_YOUR GOAL:_ Retype the opening lines of the data exactly, stopping after the line that contains "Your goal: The". Skip every picture.

_Collection entries:_
§ §
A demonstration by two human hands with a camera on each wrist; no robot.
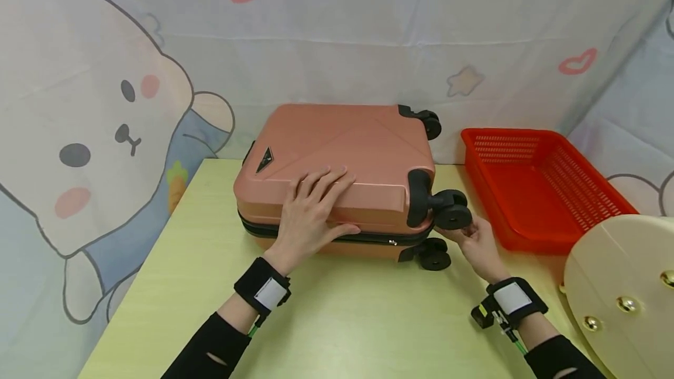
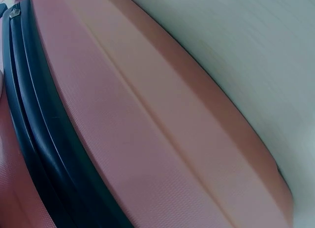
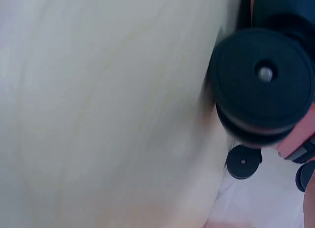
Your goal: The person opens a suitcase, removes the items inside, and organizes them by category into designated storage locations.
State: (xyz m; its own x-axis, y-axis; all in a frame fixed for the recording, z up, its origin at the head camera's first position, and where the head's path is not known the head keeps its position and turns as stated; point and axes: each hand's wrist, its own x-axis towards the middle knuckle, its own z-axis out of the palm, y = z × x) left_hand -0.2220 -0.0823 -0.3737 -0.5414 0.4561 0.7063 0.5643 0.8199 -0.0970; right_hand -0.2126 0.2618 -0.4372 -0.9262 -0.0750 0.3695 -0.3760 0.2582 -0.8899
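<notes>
A rose-pink hard-shell suitcase [image 1: 342,151] lies flat on the table, its black wheels [image 1: 451,209] facing right. My left hand [image 1: 310,215] rests on its near top edge, fingers spread over the lid and thumb along the side above the black zipper band [image 1: 368,237]. In the left wrist view the suitcase side [image 2: 123,119] and zipper band [image 2: 44,119] show, but not the fingers. At the wheeled end, my right hand [image 1: 476,244] reaches in behind the near wheels, its fingertips partly hidden. The right wrist view shows a wheel [image 3: 263,80] close up.
A red plastic basket [image 1: 553,244] stands behind and right of my right hand. At the right edge is a cream round-ended object [image 1: 616,262] with gold studs. A printed cloth [image 1: 337,63] hangs behind the pale yellow table [image 1: 337,320].
</notes>
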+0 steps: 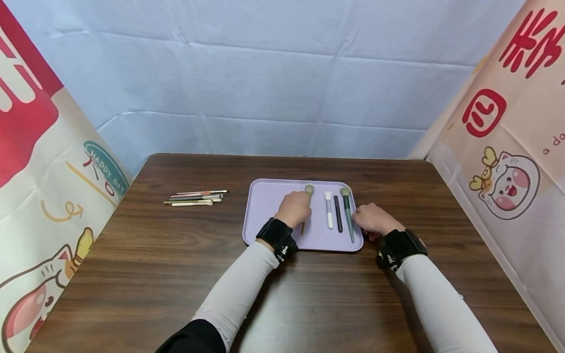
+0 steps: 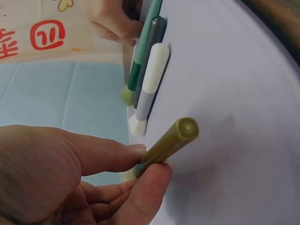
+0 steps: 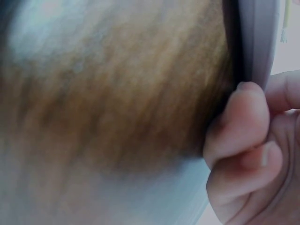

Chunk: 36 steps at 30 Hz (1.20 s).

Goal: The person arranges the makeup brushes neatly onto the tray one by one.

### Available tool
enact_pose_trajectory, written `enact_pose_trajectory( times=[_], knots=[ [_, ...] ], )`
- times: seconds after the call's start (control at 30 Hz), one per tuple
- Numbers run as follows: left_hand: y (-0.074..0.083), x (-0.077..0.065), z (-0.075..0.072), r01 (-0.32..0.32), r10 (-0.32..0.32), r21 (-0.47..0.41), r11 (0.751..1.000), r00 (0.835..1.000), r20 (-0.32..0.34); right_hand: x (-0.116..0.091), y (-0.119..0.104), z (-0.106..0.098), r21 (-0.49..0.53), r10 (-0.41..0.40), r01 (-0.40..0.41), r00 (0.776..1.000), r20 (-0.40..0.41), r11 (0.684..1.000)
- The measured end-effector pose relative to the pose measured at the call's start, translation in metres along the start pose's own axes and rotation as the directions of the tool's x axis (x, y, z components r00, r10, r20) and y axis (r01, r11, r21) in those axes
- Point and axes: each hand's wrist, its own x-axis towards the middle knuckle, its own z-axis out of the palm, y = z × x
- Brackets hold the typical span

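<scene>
Over the lilac, round-cornered rectangular tray [image 1: 269, 196]: the person's left hand [image 1: 292, 211], near the tray's middle.
Olive-handled makeup brush [image 2: 173, 140]: in the left hand, its bristle head beyond the knuckles toward the tray's far side, its blunt handle end on the person's side, tilted.
Left grip: thumb and fingertip pinching the slim handle from opposite sides.
Right hand [image 1: 374, 220]: at the tray's right edge, fingers curled, pinching the rim.
Right of the held brush, side by side on the tray: a short white-bristled brush with a pale handle [image 1: 329, 213], a slim black stick [image 1: 338, 214], a long green-handled brush [image 1: 347, 215].
Brown wood-grained counter [image 1: 176, 255]: beneath the tray, with a bundle of slender sticks [image 1: 196, 197] left of it.
</scene>
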Motion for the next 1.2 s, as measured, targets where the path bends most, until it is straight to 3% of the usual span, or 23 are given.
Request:
enact_pose_trajectory(
  times=[0.7, 1.2],
  knots=[
    [0.019, 0.008, 0.014, 0.017, -0.017, -0.004, 1.000, 1.000, -0.026, 0.001, 0.003, 0.000, 0.025, 0.012, -0.012, 1.000, 0.003, 1.000],
    [0.024, 0.009, 0.019, 0.033, -0.034, -0.016, 0.999, 0.998, -0.045, 0.001, 0.002, -0.001, 0.008, 0.003, -0.003, 1.000, -0.002, 1.000]
  ],
)
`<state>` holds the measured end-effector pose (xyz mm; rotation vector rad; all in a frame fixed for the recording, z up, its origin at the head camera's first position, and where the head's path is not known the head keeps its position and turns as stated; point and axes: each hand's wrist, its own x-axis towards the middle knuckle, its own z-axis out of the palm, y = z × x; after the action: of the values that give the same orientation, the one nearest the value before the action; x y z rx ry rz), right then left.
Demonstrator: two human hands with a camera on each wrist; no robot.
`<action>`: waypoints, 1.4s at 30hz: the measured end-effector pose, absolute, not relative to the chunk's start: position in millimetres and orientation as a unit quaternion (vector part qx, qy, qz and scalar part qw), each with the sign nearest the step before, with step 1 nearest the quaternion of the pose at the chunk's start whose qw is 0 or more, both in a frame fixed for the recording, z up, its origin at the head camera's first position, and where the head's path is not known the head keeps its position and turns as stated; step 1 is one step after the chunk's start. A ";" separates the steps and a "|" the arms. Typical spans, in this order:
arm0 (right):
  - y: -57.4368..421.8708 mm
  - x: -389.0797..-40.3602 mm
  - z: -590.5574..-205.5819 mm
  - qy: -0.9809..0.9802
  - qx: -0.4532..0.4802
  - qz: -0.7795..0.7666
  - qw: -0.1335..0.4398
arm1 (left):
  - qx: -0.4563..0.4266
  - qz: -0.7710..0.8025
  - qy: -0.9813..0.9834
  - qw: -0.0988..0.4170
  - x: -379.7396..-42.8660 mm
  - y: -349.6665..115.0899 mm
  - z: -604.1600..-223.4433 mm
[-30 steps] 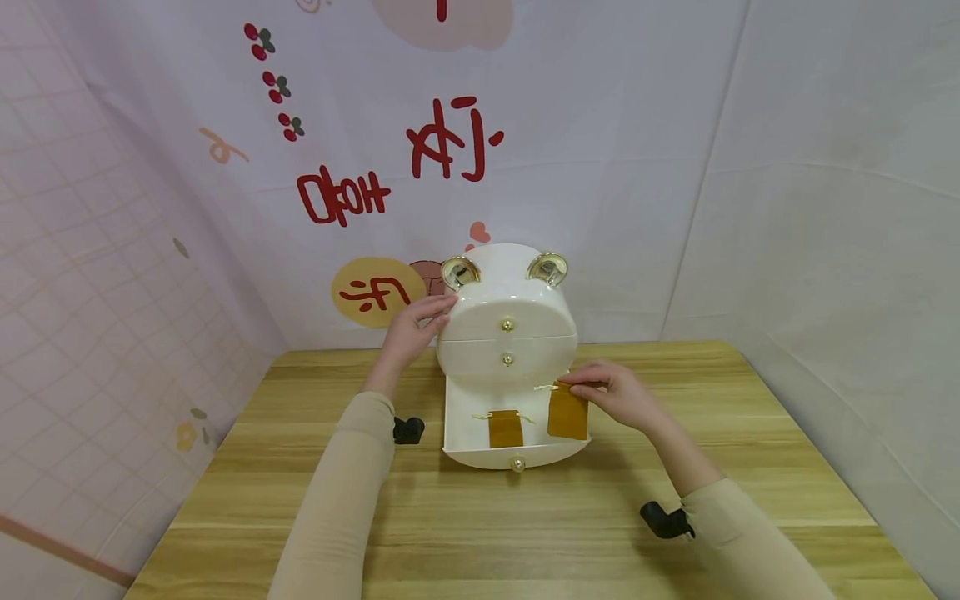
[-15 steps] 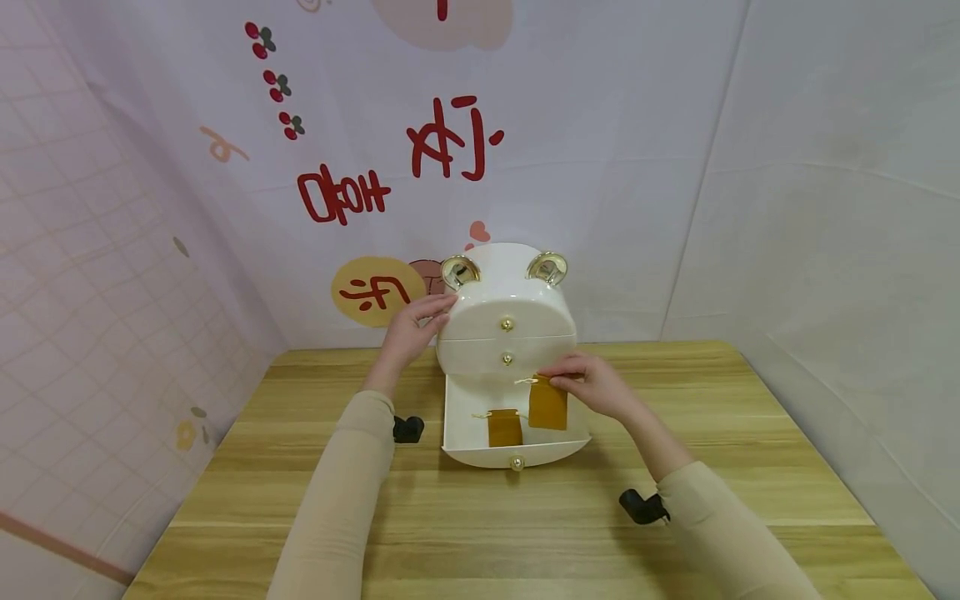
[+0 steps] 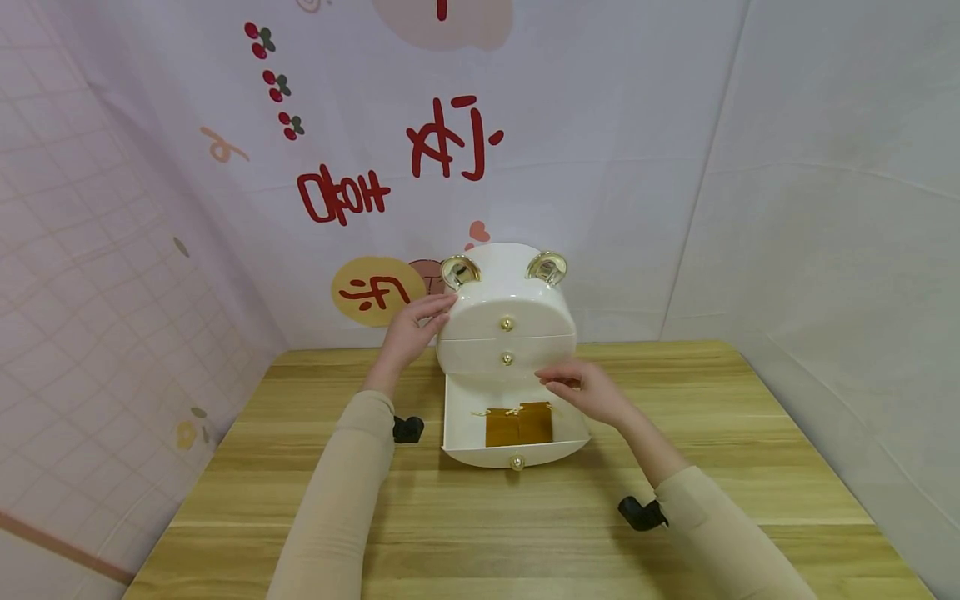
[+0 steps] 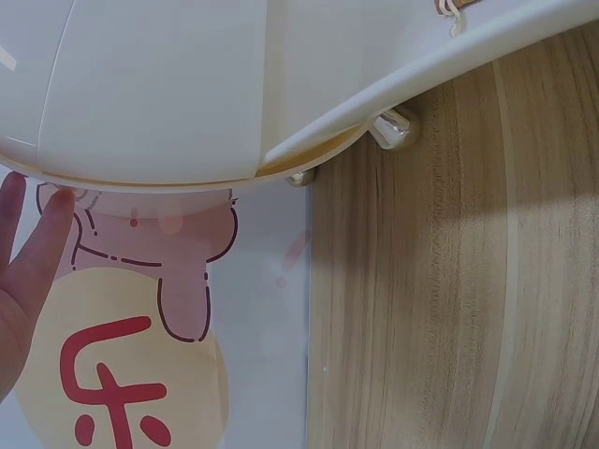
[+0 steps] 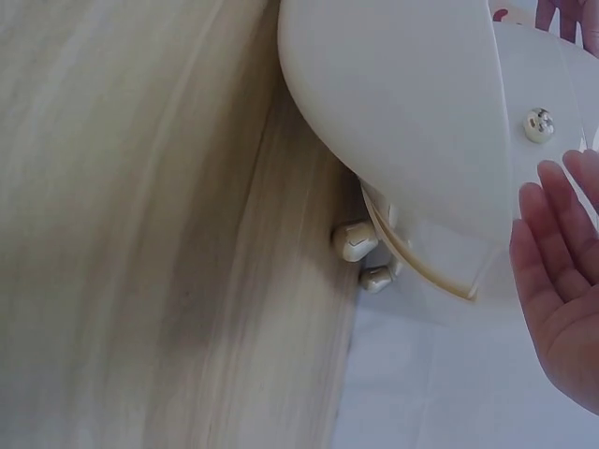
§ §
_EXERCISE OUTPUT:_
A demonstration by two human hands with a camera on each wrist; no robot.
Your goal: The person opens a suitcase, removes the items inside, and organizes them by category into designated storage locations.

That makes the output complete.